良品計画news|20年8月期/営業収益1794億円・コロナ禍で169億円の赤字

(株)良品計画(東京都豊島区、松﨑暁社長)が2020年8月期の本決算を発表した。2020年8月期は、決算期変更により2020年3月1日~2020年8月31日の6カ月決算となっている。

営業収益1793億9200万円(前期は4387億1300万円)、営業利益8億7200万円(前期は363億8000万円の利益)、経常利益5億6300万円(前期は363億7700万円の利益)、当期純損失169億1700万円(前期は232億5300万円の利益)の赤字決算だった。

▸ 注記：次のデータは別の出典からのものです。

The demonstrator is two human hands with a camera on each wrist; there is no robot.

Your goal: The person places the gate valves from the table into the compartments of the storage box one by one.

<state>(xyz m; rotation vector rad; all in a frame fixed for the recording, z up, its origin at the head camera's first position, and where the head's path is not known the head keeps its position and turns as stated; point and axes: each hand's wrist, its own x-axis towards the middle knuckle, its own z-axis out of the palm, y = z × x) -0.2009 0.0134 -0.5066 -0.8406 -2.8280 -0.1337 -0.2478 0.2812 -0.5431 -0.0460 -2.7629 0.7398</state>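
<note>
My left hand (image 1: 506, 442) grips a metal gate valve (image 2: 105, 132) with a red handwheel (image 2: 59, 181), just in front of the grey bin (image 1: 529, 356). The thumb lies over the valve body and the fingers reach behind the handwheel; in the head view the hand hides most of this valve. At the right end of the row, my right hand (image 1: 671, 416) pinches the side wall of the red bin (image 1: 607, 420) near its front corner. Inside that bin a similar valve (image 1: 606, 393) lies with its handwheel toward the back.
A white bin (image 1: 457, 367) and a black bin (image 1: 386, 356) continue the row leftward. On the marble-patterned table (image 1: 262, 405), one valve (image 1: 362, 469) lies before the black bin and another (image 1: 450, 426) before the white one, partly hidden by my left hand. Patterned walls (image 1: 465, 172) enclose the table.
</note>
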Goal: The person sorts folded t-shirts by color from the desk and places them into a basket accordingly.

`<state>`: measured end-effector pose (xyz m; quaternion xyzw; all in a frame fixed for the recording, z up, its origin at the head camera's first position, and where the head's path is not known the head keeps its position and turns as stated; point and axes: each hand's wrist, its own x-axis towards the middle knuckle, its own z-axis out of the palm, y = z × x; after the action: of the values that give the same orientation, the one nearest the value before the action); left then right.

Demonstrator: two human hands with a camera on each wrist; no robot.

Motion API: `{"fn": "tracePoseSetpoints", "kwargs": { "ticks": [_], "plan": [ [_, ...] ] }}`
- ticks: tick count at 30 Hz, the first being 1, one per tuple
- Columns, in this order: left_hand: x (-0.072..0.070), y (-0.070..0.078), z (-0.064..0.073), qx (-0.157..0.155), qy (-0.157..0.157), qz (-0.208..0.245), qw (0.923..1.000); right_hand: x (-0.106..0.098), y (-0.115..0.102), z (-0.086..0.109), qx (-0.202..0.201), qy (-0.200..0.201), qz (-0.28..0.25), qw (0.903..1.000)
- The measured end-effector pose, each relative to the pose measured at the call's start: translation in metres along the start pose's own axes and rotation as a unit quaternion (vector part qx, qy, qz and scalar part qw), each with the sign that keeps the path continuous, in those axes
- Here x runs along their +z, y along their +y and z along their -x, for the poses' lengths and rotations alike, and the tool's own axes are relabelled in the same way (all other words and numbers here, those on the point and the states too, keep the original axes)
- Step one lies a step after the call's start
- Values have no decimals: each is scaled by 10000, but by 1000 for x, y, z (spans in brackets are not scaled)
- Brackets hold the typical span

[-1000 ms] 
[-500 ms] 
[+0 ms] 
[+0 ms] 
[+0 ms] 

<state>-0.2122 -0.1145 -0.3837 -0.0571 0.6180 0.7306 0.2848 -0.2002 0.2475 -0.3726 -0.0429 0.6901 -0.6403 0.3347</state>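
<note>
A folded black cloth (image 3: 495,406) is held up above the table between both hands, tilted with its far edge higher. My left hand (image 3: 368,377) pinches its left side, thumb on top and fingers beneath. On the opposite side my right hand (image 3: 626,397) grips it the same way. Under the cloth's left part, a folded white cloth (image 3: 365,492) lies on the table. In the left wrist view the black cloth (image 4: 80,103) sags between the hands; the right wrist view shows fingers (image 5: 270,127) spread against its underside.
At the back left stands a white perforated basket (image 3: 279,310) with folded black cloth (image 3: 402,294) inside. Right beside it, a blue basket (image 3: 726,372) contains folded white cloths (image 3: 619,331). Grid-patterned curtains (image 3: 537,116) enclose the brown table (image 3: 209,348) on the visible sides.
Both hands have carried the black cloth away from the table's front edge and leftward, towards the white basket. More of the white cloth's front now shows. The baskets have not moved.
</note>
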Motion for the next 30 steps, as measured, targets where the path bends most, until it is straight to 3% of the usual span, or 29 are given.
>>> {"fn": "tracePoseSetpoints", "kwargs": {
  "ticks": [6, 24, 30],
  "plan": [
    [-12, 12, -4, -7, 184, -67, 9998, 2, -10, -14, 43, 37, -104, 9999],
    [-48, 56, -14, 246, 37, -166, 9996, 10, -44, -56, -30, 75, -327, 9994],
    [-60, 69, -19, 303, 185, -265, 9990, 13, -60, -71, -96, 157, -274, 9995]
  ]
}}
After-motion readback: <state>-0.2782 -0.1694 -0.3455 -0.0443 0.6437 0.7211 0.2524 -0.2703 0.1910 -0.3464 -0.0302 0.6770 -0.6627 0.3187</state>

新型コロナウイルス感染症が拡大するなか、各国政府が拡大を抑止すべく、厳格な行動制限を実施した影響で、個人消費や企業収益が悪化した。

国内事業の当連結会計年度の営業収益は1224億2800万円、セグメント利益は39億7400万円。

国内事業のうち、直営店の売上高は2019年3月1日~8月31日の期間(以下「前年同期間」と記載)に比べて13.7%増、またオンラインストアの売上高は37.9%の増となっている。

オンラインストアではキッチン用品、収納用品、食品などの巣ごもり需要関連商材が堅調に推移した。7月には新潟県上越市に地域の”くらしの真ん中になる”ことを目指す店舗として「無印良品直江津」をオープンし、好調に推移している。「新しい生活様式」に伴う移動の変化や、訪日外国人観光客の減少の影響で、営業再開後も都心部に立地する店舗の多くが売上げ、客数ともに前年同期間を下回る傾向にある。

東アジア事業の営業収益は453億9500万円、セグメント利益は59億9000万円。

中国では1月から始まった店舗休業の影響で店頭の売上げは計画を下回った。一方でオンラインストアの売上げは好調に推移した。店舗営業が順次再開された3月以降は店頭の売上げも徐々に回復している。

台湾は新型コロナウイルス感染症の影響が小さかったが、韓国、香港は社会情勢不安の影響があって、低調だった。

欧州事業の営業収益は65億8500万円、セグメント損失は53億3700万円。

欧州では、各国で3月から新型コロナウイルス感染症の拡大によるロックダウンが実施され、大部分の店舗で休業した。営業再開後も客足が戻らず、売上げが計画を大幅に下回った。

北米でも営業再開が7月になる店舗があるなど、休業期間が長くなったため、営業収益が計画を大幅に下回っている。

なお、同社の海外連結子会社であるMUJIU.S.A. Limitedは、2020年7月に米国連邦倒産法第11章(チャプター11)に基づく再生手続きの申請を行った。

西南アジア・オセアニア事業の営業収益は49億8100万円、セグメント損失は3億9600万円。

タイでは、新型コロナウイルス感染症による店舗休業期間が比較的短く、コロナ禍での巣ごもり需要関連商品の売上げもが好調だった。

一方、シンガポールでは、6月中旬の営業再開後も外出規制や観光客の入国禁止などの影響で、売上げは計画を下回った。

次期は、営業収益4876億円、営業利益492億円、経常利益498億円、当期利益348億円を見込んでいる。